The dams and reservoirs are operated so as to hold back and store the water in times of plenty for release at such other times and in such amounts as its stockholders may desire. The water of the streams, after leaving the gates of the reservoirs, is at the service of every lower riparian proprietor. No objection has ever been made by any such proprietor, not a stockholder in the defendant, to the retention of the water impounded and economized in the reservoirs. The highest site owned by any of the stockholders is four or five miles below the nearest reservoir.

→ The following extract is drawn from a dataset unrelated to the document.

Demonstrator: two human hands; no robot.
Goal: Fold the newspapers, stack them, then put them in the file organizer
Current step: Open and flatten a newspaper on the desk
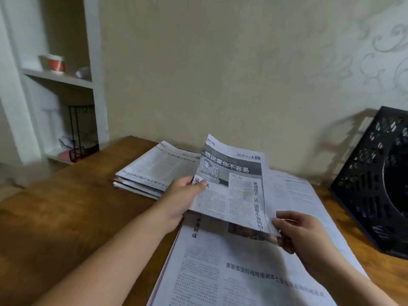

For a long time it has been customary for the Scovill Manufacturing Company, one of the defendant's stockholders acting informally as its manager, to advance all the expenses of maintenance and taxation, and obtain reimbursement from the other stockholders in proportions agreed upon at the annual meetings. These proportions have varied from time to time. No two stockholders own the same amount of stock, and contributions made by the several stockholders toward the payment of the expenses of the corporation have borne no fixed relation to the amount of stock owned. Each stockholder is represented on its board of directors. The revenues of the corporation are confined to the contributions made to meet the expenses of maintenance and taxation as above stated.
Arthur F. Ells, for the appellant (respondent).
George E. Hinman, Attorney-General, for the appellee (applicant).
The Attorney-General brings this application under § 15 of Chapter 292 of the Public Acts of 1915, for an order for the payment by the defendant to the State of an amount claimed to be due under and by virtue of the provisions of Part II of that Act, being one providing for the taxation of certain corporations, partnerships, and so forth.
To bring the defendant within the operation of these provisions, three conditions must be met, to wit: (1) Its principal business must have been that of operating a system of waterworks; (2) that operation must have been for the purpose of selling and distributing water for domestic or power purposes; and (3) it must have had gross earnings from such operation in this State. It may be assumed, without decision, that the first and last named of these conditions were satisfied in the defendant's case. The second surely was not. That condition embraces both the sale and distribution of water. If it can reasonably be said that allowing the water of a stream to flow in its accustomed channels and be used and enjoyed freely by those who as riparian owners are entitled to use and enjoy it, is distribution within the meaning of the statute, the element of sale of the water thus distributed clearly is wanting. A sale implies an ownership to another. Public Acts of 1907, Chap. 212, § 1. It involves the passing of title. The defendant never has had title to the water which it has detained in its reservoirs, and it has never undertaken to give to anyone title to it or to any part of it. It has never attempted either to appropriate any water, or to divert any from its natural channels, or to restrict the beneficial enjoyment of the waters of the streams by lower proprietors entitled to such enjoyment. The only thing that it has sought or accomplished is a control of the flow of the water in such manner that through avoidance of waste at times, and of shortage at other times, the interest of riparian proprietors should be more beneficially served than would otherwise be the case. The purpose of the defendant is not sale but conservation. It exists for the rendition of service, and not for dealing in a salable commodity.